By AMSAT July 23,2021

A Brief Weekly Review of Top Stories that Dominated the Cyberworld

The security landscape saw a number of developments with far-reaching implications over the last week. From Saudi Arabia state oil giant Aramco facing $50mn cyber extortion over leaked data to Google Cloud introducing new zero trust offerings for government, the outgoing week was full of several headline-grabbing events.

 

Here’s a brief review of what occurred in the outgoing week.   

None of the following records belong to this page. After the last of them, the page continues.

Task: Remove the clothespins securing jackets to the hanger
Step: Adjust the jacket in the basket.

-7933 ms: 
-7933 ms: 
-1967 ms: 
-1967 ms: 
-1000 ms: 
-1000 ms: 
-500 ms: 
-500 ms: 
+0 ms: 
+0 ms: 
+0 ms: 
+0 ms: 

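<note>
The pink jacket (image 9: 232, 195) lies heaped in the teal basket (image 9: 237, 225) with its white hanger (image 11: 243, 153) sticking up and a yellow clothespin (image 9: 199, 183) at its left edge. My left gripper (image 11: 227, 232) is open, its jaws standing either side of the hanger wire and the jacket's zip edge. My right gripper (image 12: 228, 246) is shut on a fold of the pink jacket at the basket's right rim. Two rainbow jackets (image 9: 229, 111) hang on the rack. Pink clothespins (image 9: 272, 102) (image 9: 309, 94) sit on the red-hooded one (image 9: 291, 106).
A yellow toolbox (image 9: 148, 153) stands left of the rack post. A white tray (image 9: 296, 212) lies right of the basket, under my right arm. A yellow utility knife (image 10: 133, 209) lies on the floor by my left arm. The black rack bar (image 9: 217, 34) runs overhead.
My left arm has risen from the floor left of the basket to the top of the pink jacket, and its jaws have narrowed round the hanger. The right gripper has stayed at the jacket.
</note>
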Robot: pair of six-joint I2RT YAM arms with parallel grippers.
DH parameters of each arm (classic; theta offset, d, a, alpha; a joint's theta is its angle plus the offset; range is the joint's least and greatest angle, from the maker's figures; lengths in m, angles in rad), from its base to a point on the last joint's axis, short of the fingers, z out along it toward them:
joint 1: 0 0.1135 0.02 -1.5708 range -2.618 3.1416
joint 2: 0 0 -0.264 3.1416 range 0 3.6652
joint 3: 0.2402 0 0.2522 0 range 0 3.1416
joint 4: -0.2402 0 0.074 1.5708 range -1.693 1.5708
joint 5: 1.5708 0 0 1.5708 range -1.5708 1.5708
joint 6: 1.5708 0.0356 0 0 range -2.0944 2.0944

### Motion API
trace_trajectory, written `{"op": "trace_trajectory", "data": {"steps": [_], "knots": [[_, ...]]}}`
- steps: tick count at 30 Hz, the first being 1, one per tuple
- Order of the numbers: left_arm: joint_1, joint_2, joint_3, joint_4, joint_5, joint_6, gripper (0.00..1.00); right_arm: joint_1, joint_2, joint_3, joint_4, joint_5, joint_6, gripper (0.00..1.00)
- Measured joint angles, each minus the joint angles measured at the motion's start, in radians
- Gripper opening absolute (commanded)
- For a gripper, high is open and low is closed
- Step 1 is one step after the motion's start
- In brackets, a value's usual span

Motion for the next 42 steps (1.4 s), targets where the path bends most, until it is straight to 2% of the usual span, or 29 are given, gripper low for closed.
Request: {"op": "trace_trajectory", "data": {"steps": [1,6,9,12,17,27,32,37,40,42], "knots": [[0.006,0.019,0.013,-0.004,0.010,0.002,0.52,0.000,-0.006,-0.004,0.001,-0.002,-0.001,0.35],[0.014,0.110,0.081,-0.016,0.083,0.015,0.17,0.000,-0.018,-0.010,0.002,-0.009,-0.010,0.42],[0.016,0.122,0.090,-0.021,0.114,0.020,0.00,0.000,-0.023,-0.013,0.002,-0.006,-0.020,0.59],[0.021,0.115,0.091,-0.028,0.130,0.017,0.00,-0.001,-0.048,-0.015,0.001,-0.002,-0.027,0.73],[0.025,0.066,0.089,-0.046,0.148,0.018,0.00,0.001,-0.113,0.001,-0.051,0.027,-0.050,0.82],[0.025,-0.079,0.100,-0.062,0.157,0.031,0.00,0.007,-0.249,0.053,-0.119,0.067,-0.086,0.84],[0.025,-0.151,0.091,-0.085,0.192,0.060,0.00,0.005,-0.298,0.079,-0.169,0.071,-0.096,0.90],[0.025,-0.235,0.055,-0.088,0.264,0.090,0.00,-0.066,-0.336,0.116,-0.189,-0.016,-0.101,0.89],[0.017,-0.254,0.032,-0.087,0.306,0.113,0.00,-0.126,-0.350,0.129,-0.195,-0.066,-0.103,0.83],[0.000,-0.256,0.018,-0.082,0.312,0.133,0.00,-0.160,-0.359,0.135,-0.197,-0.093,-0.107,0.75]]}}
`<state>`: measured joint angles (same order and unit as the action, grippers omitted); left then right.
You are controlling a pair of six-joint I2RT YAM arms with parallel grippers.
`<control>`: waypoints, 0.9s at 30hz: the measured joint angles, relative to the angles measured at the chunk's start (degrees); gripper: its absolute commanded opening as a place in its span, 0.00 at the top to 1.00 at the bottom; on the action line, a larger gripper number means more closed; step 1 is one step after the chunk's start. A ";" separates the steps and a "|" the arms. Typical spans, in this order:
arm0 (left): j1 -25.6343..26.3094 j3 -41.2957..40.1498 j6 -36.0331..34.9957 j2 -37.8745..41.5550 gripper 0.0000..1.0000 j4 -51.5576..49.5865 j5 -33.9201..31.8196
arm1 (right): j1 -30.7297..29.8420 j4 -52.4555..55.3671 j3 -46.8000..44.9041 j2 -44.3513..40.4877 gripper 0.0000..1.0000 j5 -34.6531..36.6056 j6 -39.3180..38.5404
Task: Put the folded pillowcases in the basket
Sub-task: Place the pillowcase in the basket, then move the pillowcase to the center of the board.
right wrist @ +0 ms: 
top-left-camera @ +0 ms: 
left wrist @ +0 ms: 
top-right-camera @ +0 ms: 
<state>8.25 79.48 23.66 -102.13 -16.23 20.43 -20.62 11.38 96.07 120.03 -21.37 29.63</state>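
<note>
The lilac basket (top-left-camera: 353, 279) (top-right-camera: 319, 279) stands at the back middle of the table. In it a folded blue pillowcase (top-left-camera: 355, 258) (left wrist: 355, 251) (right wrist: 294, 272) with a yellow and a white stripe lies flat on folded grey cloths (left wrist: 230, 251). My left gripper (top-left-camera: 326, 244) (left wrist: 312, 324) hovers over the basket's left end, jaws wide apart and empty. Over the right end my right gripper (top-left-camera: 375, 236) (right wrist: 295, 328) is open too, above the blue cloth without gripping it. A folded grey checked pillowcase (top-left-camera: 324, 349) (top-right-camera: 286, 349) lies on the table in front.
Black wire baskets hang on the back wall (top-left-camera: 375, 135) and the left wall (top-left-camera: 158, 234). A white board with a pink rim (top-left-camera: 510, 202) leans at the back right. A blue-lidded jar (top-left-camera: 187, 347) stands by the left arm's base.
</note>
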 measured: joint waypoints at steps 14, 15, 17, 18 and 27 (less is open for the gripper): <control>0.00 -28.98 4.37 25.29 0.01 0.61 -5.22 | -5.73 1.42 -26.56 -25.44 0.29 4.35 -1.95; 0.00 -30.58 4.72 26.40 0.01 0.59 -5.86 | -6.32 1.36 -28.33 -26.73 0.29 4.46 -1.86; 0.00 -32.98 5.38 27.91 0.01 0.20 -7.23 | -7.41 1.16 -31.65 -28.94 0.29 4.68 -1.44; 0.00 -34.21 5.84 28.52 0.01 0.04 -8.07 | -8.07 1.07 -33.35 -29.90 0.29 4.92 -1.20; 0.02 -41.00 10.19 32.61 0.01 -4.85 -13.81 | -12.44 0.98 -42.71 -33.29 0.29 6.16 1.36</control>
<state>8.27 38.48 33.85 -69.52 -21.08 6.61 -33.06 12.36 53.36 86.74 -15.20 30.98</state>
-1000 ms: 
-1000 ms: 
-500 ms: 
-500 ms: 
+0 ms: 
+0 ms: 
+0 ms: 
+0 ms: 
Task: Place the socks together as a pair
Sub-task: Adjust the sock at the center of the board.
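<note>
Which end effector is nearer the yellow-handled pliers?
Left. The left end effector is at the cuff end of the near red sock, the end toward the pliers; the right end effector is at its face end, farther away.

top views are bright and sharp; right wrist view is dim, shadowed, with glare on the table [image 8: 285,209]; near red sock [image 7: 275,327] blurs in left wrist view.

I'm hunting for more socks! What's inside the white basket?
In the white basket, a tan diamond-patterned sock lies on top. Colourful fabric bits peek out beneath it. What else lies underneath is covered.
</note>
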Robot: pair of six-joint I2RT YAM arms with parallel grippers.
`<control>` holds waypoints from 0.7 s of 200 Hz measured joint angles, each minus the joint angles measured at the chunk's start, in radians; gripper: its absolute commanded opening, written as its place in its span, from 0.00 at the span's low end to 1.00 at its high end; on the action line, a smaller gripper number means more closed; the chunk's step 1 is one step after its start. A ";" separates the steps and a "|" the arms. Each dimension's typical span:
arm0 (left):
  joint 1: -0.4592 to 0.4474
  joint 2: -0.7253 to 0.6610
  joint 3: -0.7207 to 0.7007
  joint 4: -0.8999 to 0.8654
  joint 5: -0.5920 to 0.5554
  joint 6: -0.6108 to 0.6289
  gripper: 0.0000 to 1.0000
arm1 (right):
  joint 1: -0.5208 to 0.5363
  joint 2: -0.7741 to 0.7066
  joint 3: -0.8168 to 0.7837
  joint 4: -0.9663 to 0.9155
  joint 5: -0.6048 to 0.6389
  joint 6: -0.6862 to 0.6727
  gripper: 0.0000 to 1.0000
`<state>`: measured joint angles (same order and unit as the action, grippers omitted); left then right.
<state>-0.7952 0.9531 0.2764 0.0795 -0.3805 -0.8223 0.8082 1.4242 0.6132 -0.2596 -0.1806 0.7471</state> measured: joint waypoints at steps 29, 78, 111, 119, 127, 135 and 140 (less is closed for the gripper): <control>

Saudi Aramco Facing $50M Cyber Extortion Over Leaked Data

Saudi Arabia’s state oil giant recognized that leaked data from the company — files now ostensibly being used in a cyber-extortion attempt involving a $50 million ransom demand — likely came from one of its contractors.

 

The Saudi Arabian Oil Co., said that it “recently became aware of the indirect release of a limited amount of company data which was held by third-party contractors.”

 

The company did not say which contractor was affected nor whether that contractor had been hacked or if the information leaked out another way.

 

 

“We confirm that the release of data was not due to a breach of our systems, has no impact on our operations and the company continues to maintain a robust cybersecurity posture,” Aramco said.

 

Google Cloud Launches New Zero Trust Offerings for Government

 

This week, Google Cloud announced a new set of services aimed at help federal, state, and local government organizations in the United States to enforce Zero Trust architecture.

 

A fresh Biden administration Executive Order on Improving the Nation’s Cybersecurity requires government organizations stick to a Zero Trust method to cybersecurity, and Google Cloud has launched three new service offerings custom-made to meet those needs and to be consistent with National Institute of Standards and Technology (NIST) standards.

 

Dell Fixes Critical Flaws in OpenManage Enterprise

 

Fixes released this week by Dell for its OpenManage Enterprise product address several critical-severity flaws.

 

A systems management and monitoring application, Dell OpenManage Enterprise delivers administrators with a complete view of Dell EMC servers, network switches, and storage in their setting.The most severe of these issues is CVE-2021-21564, an improper authentication flaw that could allow a remote attacker to “hijack an elevated session or perform unauthorized actions by sending malformed data.”

 

Another serious flaw that Dell patched in OpenManage Enterprise is CVE-2021-21585 (CVSS score of 9.1), an OS command injection bug in RACADM and IPMI tools that could allow a remote, authentic malevolent user that already has high privileges to perform arbitrary OS commands.